網膜硝子体手術
高血圧や糖尿病の方などに多い、網膜症の治療
硝子体(しょうしたい)とは、眼球の内部の大部分を満たしている無色透明の、卵白よりやや固いゼリー状のものです。役割としては、眼球の形を保つと同時に、入ってくる光を屈折させます。この組織は病気が起こると病気の進行に大きく関与していく事が究明されてきました。硝子体手術の目的は、混濁した硝子体や増殖した網膜硝子体の組織、あるいは貯留した血液や病原菌を除去することにあります。
硝子体手術の適応症
●糖尿病網膜症
最近では10人に1人と言われる糖尿病ですが、罹病期間が長いと網膜症が起こってきます。網膜の毛細血管が虚血をおこし、出血や黄斑部に浮腫(黄斑浮腫)をおこし視力低下をきたします。またさらに進行すると新生血管が出現し大出血(硝子体出血)や牽引性の網膜剥離をきたします。
●網膜静脈閉塞症
高血圧、心血管障害、糖尿病、高原病の方に多くみられ、静脈が詰まって起こる病気です。視力が低下するのは黄斑部浮腫(網膜が腫れる)に起因するものが多く、手術に浮腫を除去することが可能です。
●黄斑部網膜上膜形成症(黄斑前線維症 網膜前膜)
物を見る部分の黄斑部に膜が張り、網膜にシワがより、ものの歪みや視力低下を引き起こします。
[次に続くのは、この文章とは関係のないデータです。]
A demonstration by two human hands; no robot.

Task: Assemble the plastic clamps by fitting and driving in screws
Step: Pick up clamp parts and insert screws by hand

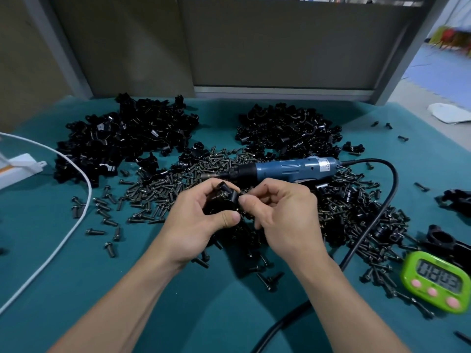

手術で膜を除去することで網膜のシワがのびて、歪みなどが改善されます。
●特発性黄斑円孔
黄斑部の周囲に薄い膜がはり、黄斑部に穴が開く病気で、視野の中央が見えなくなる病気です。手術により穴の開いた周囲の薄い膜を除去。その後、ガスを入れる事で穴が閉じ、視力の改善が期待できます。
●裂孔原性網膜剥離
網膜剥離は、網膜に穴が開いて網膜が剥がれてくる病気ですが、この病気も最近では硝子体手術の適応です。症状は、光視症、飛蚊症、視野欠損、視力低下などです。